▶ How to complete this task
Number of lines with "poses" in the listing: report it, and nothing else.

▶ Data below
|---|
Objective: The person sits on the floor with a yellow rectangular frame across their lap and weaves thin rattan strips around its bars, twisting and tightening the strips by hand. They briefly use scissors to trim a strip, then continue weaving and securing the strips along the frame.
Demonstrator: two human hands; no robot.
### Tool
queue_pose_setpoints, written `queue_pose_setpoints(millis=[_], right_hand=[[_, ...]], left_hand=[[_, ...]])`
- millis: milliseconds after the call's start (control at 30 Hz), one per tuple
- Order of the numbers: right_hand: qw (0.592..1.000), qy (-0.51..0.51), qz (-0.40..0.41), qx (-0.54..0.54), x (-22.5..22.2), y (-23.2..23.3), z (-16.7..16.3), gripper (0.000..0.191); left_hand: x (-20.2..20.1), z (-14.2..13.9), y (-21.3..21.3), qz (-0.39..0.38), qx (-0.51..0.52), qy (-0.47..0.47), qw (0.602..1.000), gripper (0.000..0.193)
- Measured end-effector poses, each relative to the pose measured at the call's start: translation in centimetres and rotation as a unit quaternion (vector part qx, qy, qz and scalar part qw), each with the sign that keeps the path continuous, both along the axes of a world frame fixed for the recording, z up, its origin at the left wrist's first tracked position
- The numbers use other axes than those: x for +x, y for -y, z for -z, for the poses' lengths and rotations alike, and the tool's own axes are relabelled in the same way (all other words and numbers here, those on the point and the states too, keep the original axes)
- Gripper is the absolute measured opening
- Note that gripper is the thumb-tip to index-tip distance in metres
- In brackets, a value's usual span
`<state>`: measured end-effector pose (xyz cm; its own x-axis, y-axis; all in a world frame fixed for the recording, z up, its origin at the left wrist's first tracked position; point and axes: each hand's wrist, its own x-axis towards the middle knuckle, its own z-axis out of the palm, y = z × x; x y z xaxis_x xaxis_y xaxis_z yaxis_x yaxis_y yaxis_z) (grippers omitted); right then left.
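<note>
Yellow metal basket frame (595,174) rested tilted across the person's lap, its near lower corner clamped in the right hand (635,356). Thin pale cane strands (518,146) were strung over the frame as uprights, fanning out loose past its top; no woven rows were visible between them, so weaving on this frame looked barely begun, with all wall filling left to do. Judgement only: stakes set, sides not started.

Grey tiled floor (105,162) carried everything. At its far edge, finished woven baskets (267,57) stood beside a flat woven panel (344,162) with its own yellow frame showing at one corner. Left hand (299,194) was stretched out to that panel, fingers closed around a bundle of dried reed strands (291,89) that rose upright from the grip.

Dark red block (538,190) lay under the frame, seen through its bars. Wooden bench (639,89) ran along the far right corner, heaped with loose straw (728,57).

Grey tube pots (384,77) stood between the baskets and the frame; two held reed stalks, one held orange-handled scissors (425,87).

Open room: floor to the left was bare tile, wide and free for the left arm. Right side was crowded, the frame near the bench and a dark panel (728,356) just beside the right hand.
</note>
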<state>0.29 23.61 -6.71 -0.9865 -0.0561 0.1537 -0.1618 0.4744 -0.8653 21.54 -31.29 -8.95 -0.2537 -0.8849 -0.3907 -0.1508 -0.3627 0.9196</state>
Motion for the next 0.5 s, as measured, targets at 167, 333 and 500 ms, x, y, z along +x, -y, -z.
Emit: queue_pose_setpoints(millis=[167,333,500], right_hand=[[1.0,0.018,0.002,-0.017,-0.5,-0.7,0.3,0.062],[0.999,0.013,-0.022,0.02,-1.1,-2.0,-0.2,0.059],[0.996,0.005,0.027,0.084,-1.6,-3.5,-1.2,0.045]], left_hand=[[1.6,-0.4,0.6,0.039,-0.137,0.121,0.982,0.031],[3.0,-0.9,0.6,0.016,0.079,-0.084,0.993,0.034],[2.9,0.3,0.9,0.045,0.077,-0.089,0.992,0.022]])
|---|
▶ Finished exercise
2